Using Excel, you will waste time getting updates from the team and making sure that the pipeline is up-to-date. You cannot create a consistent, stage-gated approach for moving deals forward, and if you’re a process-oriented M&A leader, then you know this is neither scalable nor sustainable in the long-term.
Then, of course, there are the zombie deals. You know the type. They’re the ones that you pass on, but they keep coming back from the dead and popping into your active pipeline. Excel doesn’t give you centralized, detailed insights into the calls, emails, and documents that pertain to all your deals—both living and dead.
2. Engagement with the Target is Messy
Another huge frustration among many corporate development teams is around engagement with the seller. The buyer provides a request list to the seller (often using Excel or Word). The seller uploads documents to a data site, and then an iterative process begins. “I need this additional document.” “That document is incomplete.” “We forgot to request this.”

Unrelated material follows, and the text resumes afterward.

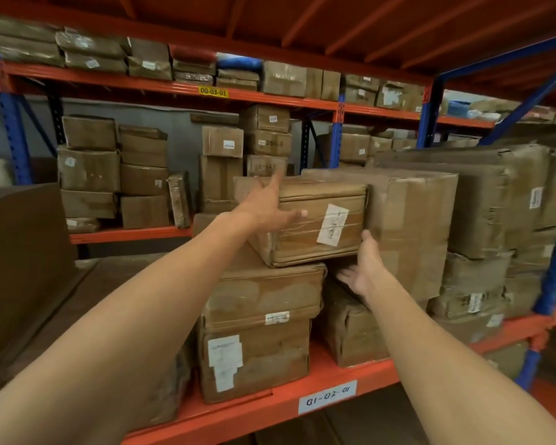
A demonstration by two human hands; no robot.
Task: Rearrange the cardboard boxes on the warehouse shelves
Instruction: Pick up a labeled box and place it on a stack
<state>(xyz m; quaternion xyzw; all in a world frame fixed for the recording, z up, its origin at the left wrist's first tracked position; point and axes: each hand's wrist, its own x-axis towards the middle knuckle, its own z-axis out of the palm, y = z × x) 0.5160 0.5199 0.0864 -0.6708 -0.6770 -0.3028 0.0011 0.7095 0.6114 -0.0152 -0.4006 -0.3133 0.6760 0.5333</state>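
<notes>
Two bare forearms reach from the bottom corners toward a stack of boxes on the nearest orange steel shelf beam [302,401], which carries a white handwritten label [327,397]. On this shelf, at the front, a tall brown cardboard box with white stickers [254,358] forms the base of the stack, and a flatter brown cardboard box with a small white label [264,293] lies on top of it. Just to the right sits a crumpled low brown box [350,329].

The right hand [365,266] is under the lower right corner of the top box, palm up, its fingers [345,273] spread open and reaching beneath; whether they touch the underside cannot be told. The thumb points up along the box's right edge.

The top tape-wrapped brown cardboard box with a tilted white label [315,220] rests on the stack, tilted slightly and overhanging to the right. The left hand [267,205] lies flat against its upper left corner, fingers loose and extended over the top, thumb across the front face, not clenched.

Right beside it stands a large brown taped carton [411,226], with more worn cartons [495,200] farther right.

Beyond, a second rack holds stacked brown boxes [116,171], and its upper orange beam bears a yellow location tag [213,91]
</notes>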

When trying to buy a company, a messy M&A due diligence process starts things off on the wrong foot entirely. It means excessive time spent (by both you and the seller) searching for the right documents, sending one-off emails, and changing and clarifying requests. Information gets lost in the shuffle, and sellers become overwhelmed and frustrated by the disorganization. They find themselves asking: “Can I trust these people with my company?”

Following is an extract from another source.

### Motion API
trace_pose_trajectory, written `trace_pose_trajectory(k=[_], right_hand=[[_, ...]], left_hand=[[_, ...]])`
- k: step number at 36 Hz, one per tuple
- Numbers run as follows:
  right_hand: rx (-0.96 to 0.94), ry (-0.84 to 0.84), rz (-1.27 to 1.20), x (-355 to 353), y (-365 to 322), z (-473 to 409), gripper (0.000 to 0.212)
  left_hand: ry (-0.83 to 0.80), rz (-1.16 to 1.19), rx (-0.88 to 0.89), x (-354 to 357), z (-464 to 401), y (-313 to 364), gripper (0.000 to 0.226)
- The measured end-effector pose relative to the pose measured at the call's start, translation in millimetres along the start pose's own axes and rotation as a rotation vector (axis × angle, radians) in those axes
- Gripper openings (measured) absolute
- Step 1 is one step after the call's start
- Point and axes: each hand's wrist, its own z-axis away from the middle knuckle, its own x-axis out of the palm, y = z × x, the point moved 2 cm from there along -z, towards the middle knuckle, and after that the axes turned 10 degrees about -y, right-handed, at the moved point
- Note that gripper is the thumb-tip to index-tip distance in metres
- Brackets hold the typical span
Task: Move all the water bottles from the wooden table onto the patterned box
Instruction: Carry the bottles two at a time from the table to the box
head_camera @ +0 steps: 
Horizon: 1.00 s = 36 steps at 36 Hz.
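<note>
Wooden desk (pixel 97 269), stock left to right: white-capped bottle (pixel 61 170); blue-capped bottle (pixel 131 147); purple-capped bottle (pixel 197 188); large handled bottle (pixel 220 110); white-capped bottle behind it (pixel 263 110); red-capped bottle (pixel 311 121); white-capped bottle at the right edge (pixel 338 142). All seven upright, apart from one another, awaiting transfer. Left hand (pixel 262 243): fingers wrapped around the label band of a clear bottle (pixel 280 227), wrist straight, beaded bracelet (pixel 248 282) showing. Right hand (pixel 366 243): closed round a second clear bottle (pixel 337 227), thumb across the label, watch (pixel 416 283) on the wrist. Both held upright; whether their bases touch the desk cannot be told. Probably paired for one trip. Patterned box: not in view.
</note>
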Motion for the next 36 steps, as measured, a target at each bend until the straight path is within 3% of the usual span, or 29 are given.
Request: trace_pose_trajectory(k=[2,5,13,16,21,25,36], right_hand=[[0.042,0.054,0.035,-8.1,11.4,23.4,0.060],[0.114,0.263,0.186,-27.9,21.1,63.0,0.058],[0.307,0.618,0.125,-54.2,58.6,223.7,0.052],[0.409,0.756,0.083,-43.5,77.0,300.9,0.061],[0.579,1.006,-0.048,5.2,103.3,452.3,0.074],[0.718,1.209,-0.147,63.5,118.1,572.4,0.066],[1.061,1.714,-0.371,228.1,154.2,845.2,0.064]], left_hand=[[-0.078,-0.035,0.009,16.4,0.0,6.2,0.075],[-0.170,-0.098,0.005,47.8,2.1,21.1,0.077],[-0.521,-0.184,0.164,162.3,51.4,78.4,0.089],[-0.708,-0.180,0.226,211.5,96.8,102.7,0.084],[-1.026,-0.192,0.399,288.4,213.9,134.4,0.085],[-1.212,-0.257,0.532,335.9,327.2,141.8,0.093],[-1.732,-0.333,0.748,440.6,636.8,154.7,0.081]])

3. Functional Area Teams Have Full-Time Jobs Outside M&A
Most companies that focus on inorganic growth as a key strategy have a lean, core M&A team. Many of the people who are involved in diligence or post-merger integration, however, are not focused on M&A full-time. These are the functional teams (i.e., IT, legal, finance, HR, etc.); they have full-time jobs, plus M&A responsibilities.
Collaborating on transactions with these teams is crucial for the success of the deal, and is also one of the biggest challenges corporate development professionals run up against. Assigning tasks, aggregating diligence findings, getting progress updates, and managing documents requires a great deal of time and patience, especially because it is usually done only with Excel, emails, and regular team meetings (those using M&A software may find things to be a bit simpler, of course).

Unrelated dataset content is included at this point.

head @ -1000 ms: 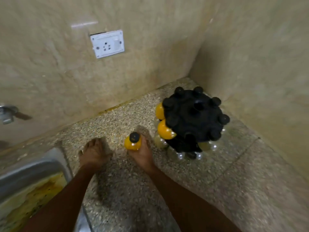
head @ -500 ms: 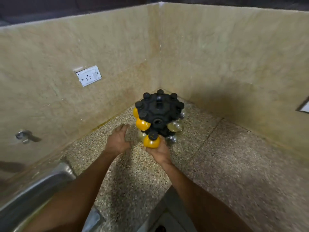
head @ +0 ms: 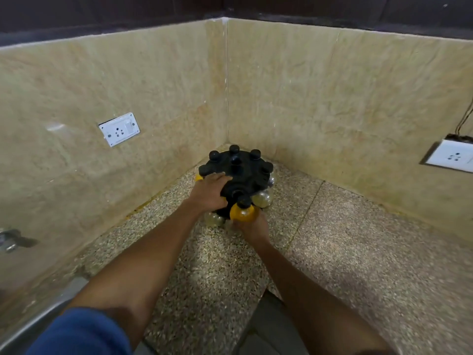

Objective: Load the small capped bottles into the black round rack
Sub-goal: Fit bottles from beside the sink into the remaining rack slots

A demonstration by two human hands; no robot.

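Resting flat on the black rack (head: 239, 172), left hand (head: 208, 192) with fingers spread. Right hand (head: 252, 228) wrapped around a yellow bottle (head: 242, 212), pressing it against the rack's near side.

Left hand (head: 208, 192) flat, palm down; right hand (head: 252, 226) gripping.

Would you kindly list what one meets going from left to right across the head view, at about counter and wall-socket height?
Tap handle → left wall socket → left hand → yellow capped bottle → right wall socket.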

For teams still operating with the analogue approach, though, information is out-of-date as soon as it’s in your fingertips, and knocking on doors and making phone calls becomes your new full-time job.
4. Due Diligence Findings Are Kept in Silos
As you collaborate with functional areas and get updates while moving through the due diligence checklist, these need to be rolled up to a central area so findings can be incorporated into the purchase agreement: both for synergy opportunities, and for negotiation levers.
One of the quickest ways to wind up with a failed acquisition—and on the front page of the Wall Street Journal for all the wrong reasons—is by neglecting to adequately record, track, and address the issues and risks that are found during the due diligence process. Because these issues and risks often live in someone's inbox or personal laptop, it’s easy for information to slip through the cracks. This can result in failure to get the best price on the deal, plus missed (or entirely wrong) synergy targets.
5. Insider Info Falls into the Wrong Hands
Keeping information on targets stored in Excel, individual computers, inboxes, or generic internal communication systems poses a serious security risk. Many corporate development professionals I speak with reach out to Midaxo to proactively reduce the risk inherent to M&A, or because they’ve already made costly mistakes when it comes to security.
This is the other unfortunate way to wind up in the front page of the news: allowing sensitive info to fall into the wrong hands. Purpose-built deal management software makes this easy to avoid. With the traditional tools, it’s a challenge to stay organized and have visibility into who can see what, ensuring that there is a balance of collaboration and control.